As though those weren’t reasons enough, the cost of the Kindle went down from $189 over the holidays to $168 a few months ago, $139 a few weeks ago when I bought it, and I see there's a new offer for $114 today. That’s a substantial difference from the $250 the Nook is going for, which made it easy for me to decide between the two. (However, since then, a friend told me there’s a way to use the Nook as a small handheld computer, a feature that may make the extra cost worthwhile for some of you.)

So far, I like my little Kindle. It doesn’t display in color as the Nook does, but that’s okay. I read my books in black and white anyway. It’s easy enough for a technophobe like myself to navigate. I have yet to figure out how to view the front and back covers, inside flaps, intro pages, and so on. I don’t see page numbers on my screen, though I’ll probably figure that little feature out as soon as I post this. Instead, the bottom of the screen shows me what percentage of the book I’ve read, which I’m not sure what to make of yet. (It’s a little annoying, yet if I were holding a bound book, I’d probably be making a mental estimate anyway.) Also, I do find a lot of books aren’t yet available through Kindle. Not worried about it though. I’m sure that’s changing quickly, plus it’s not like I’m giving up paper books entirely.

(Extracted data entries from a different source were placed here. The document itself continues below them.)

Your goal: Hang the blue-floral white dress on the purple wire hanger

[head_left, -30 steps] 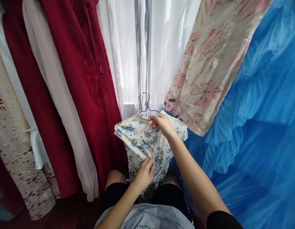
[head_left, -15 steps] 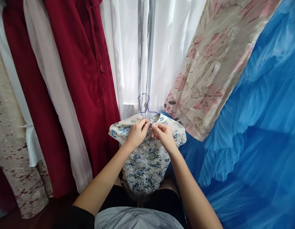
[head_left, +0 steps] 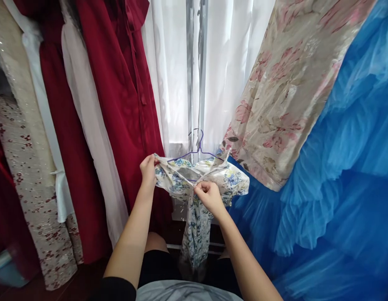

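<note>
A white garment with a blue floral print [head_left: 234,179], a blouse or short dress, is in front of me on a purple wire hanger [head_left: 200,144]. My left hand [head_left: 148,170] is closed on its left shoulder edge and holds it out to the side. With thumb and fingers, my right hand [head_left: 208,194] pinches the front of the neckline and pulls it down towards me. The neck opening gapes between the hands, and the hanger's bar shows through it. Below my right hand the body of the garment hangs bunched in a narrow fold.
Dark red dresses [head_left: 115,83] and a pale pink one [head_left: 84,96] hang at the left. A beige floral dress [head_left: 275,113] and a ruffled blue tulle gown [head_left: 338,200] crowd the right. Behind are white curtains [head_left: 225,75] and upright metal poles [head_left: 202,67].
My left hand has moved from the neckline out to the left shoulder edge. My right hand has come lower, drawing the neckline down. The garment's lower part has gone from spread to bunched.
</note>
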A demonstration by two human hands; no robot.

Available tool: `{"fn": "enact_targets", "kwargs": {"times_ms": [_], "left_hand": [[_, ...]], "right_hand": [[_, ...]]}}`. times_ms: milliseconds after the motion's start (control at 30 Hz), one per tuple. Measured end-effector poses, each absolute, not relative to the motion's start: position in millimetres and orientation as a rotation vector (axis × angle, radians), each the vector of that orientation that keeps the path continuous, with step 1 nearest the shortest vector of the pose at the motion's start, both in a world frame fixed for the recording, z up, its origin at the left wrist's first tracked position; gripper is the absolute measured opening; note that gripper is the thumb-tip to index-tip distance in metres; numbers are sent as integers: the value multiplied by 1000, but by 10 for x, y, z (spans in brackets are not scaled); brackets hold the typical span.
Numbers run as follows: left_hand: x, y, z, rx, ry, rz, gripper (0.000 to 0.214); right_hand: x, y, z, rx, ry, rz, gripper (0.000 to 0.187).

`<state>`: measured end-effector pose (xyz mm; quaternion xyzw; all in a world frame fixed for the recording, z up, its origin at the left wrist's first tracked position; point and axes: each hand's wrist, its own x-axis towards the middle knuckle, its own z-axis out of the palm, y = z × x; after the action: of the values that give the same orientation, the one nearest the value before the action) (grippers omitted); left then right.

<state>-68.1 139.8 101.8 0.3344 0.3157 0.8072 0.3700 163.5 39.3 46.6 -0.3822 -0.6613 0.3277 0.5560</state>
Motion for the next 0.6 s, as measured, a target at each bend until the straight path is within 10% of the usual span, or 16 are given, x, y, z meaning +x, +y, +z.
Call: {"fn": "enact_targets", "kwargs": {"times_ms": [400,600], "left_hand": [[-237,910,-698,309,882,1633,23],[133,565,-689,527,737,1604,19]], "right_hand": [[1755,133,-300,-919,-943,1061,32],[2172,99,-723,-893,-487,909,32]]}}
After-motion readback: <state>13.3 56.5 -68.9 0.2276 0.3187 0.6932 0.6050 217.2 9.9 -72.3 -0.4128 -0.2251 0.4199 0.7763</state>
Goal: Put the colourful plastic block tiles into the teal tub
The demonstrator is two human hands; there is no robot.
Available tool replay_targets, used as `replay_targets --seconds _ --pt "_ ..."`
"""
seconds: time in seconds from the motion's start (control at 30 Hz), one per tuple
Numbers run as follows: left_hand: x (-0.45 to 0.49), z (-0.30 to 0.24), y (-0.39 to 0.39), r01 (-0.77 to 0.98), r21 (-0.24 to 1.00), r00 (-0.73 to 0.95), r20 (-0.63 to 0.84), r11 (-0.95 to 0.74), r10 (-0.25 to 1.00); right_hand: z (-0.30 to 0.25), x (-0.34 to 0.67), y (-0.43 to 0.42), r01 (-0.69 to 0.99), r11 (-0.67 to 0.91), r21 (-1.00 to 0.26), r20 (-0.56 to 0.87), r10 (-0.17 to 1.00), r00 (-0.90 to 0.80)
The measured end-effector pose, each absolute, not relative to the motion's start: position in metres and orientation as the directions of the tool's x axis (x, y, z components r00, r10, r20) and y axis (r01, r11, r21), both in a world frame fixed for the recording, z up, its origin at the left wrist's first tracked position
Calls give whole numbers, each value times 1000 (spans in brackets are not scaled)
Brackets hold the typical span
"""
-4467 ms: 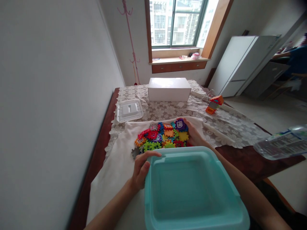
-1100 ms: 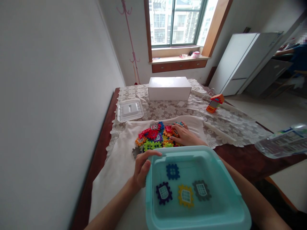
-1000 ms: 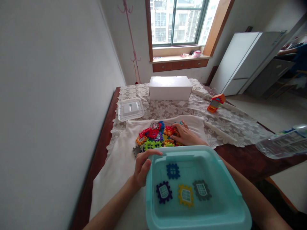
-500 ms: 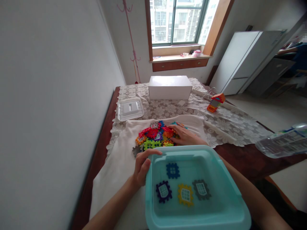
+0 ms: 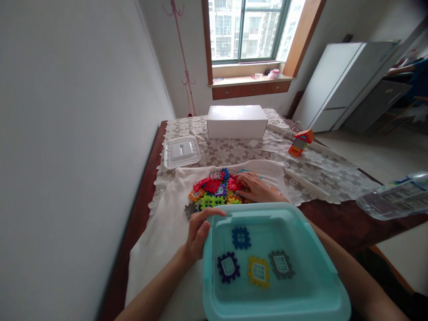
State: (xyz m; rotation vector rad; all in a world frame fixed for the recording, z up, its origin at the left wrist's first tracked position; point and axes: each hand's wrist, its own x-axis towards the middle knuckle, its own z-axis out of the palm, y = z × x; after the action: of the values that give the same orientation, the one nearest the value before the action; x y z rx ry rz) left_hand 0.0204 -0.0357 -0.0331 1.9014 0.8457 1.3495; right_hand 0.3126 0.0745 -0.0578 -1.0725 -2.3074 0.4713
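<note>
A person's left hand [image 5: 198,232] grips the near-left corner of a teal plastic tub [image 5: 302,236], thumb hooked over its rim and fingers curled down the outside wall. Inside the tub, just right of that hand, lie four toy tiles [image 5: 256,261]: blue, purple, yellow and grey. The right hand [image 5: 257,189] reaches past the tub's far rim and rests palm down, fingers loosely spread, on a pile of bright interlocking tiles [image 5: 214,191]; whether it is pinching a tile cannot be told. The pile sits on a white cloth [image 5: 160,236]. Beyond the right hand stand a clear lid [image 5: 181,151] and a white box [image 5: 236,121].
</note>
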Motion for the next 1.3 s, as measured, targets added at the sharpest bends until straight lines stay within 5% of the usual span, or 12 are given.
replay_targets --seconds 0.43,0.7,0.93,1.3 --pt "19 -36 -35 100 811 273 535 -576 800 -49 321 80 475 587 -655 510 808 -294" --pt "20 -33 -35 92 800 286 549 -593 785 -31 331 75 814 378 -441 164 926 -340" --pt "20 -35 -34 100 802 287 543 -589 789 -35 332 72 870 377 -317 119 926 -358" --pt "19 -36 -34 79 808 291 542 -584 788 -44 342 85 674 404 -619 230 913 -335"
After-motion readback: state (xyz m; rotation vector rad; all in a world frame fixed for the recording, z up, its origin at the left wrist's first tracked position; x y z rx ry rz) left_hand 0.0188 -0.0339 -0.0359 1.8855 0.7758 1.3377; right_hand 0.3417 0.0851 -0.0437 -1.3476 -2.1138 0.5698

Other than those quibbles, I’m fairly impressed. The no-glare screen in particular makes you feel like you’re reading real print, not text from a computer screen. I kept tilting the screen to all angles to see how that works but haven't figured it out yet. Also, the size of this extremely portable little device is hard to believe, even after seeing pictures galore. Its height and width are about the size of a trade paperback but much, much thinner. In fact, it’s only about a third the depth of my little iPhone. As well, it took no time at all to charge the battery, which so far, seems to hold a charge a good long while.

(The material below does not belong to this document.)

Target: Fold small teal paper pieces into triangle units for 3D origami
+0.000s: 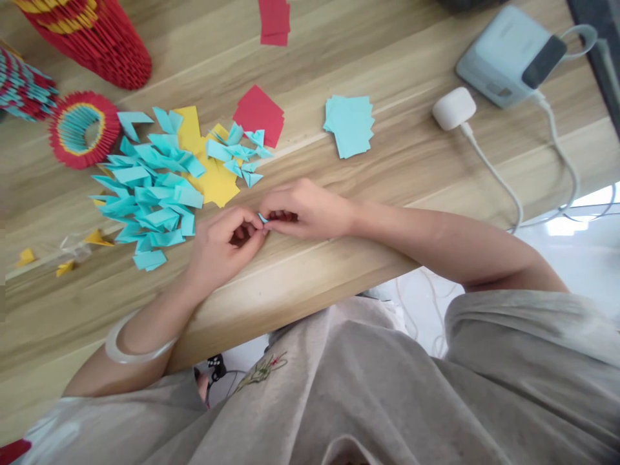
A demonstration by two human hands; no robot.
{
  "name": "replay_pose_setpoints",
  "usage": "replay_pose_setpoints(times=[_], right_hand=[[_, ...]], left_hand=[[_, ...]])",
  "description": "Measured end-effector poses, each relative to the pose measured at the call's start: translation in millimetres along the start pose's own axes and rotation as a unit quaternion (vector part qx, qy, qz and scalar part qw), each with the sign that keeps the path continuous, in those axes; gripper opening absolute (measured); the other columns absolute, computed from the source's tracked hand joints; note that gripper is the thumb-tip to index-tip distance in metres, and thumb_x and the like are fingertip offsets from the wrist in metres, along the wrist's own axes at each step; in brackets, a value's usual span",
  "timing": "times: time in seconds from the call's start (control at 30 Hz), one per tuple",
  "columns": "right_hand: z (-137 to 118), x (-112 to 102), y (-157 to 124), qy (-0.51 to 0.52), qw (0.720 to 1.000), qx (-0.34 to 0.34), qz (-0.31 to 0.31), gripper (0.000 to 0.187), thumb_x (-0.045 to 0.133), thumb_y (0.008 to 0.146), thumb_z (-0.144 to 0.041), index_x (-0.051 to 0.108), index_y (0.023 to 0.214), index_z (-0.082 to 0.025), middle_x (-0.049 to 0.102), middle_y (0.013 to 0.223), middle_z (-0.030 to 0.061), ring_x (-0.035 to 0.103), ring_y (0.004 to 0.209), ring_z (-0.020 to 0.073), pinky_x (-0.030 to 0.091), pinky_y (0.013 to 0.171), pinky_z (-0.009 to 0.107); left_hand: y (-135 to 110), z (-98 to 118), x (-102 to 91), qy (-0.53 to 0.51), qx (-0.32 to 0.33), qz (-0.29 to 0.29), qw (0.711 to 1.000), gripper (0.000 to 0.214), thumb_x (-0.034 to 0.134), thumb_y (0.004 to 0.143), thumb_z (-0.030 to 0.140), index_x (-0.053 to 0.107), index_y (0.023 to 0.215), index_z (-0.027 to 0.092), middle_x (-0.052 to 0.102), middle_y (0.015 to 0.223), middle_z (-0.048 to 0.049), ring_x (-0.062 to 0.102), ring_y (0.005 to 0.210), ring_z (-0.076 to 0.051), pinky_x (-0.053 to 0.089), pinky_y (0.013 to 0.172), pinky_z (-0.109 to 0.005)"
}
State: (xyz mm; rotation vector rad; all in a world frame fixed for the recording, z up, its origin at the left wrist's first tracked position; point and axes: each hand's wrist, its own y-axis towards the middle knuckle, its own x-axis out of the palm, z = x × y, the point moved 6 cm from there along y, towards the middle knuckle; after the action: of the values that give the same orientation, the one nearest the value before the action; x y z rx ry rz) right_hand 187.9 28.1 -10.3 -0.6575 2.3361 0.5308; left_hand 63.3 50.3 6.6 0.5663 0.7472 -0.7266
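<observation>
A small folded piece of blue paper (263,218) is pinched between my two hands, close to the table's front edge; most of it is hidden by the fingers. My left hand (227,242) grips it from the left with thumb and fingertips. From the right, my right hand (305,210) pinches it too, the fingertips of both hands nearly touching. Just left of my hands lies a heap of folded blue paper pieces (152,190). A smaller group of folded blue pieces (242,152) lies beyond my hands, partly over yellow paper sheets (216,177).
Behind lie red sheets (261,116) and a stack of blue sheets (349,126). A red-rimmed paper ring (61,132) and a tall red paper model (106,45) stand at left. A white earbud case (454,108) and a power bank (506,55) with cables lie at right.
</observation>
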Motion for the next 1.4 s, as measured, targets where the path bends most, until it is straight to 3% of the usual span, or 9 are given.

I recently won a copy of my first Kindle book, Bloodstains, through a Facebook contest by author Jeff Mudgett. (Thank you, Jeff!) I just started reading this excellent memoir and, while I'm enjoying the book itself, I was surprised to find I'm greatly enjoying the Kindle experience too. I’ve downloaded free excerpts of other novels I’m interested in reading (ones not offered through my public library) and found the prices on many others to be much lower than their print counterparts. (Side note: I attended an agent panel a month ago in which the agents said the low cost of digital books is not at all industry sustainable and that, at some point soon, publishers will have to raise their prices to match those of paper copies.)

Either way, I think I'm making a small contribution to the environment while also making my life a bit easier. What could be better, right?

Speaking of which, I'm clearing my shelves. If you're interested in winning a book from my collection, I'm conducting a random drawing for anyone who comments on any of our Earth Day-related posts this week. (The more you comment, the better your chances of winning. NA bloggers excluded, of course!) Closing date for the contest is Thursday, April 28, 9 pm EST (New York time). The winner will be drawn at random, and we'll announce the lucky winner on Friday, April 29. Good luck!


  1. Supriya, you've almost convinced me I need to get myself an e-reader. Almost... I have always said you will need to pry a paper book out of my hands on my death bed, but when I think about the environmental aspect of paper books, well... it does make me stop and think. Thanks for an eye-opening blog, Supriya!

  2. There is a way you can have your paper and read it too. It's called the Library. Check it out!

  3. I received a Kindle last fall and love the fact that I can now collect books without taking up more space in my house. My bookshelves are already overflowing.

    Yes, reading on the Kindle takes some getting used to, especially not knowing what page I'm on or needing a bookmark that "kind of" shows me what percentage I've read. Still, I love the fact that I can adjust the font and spacing to make it comfortable to read and use the dictionary when necessary without even leaving the book I'm reading.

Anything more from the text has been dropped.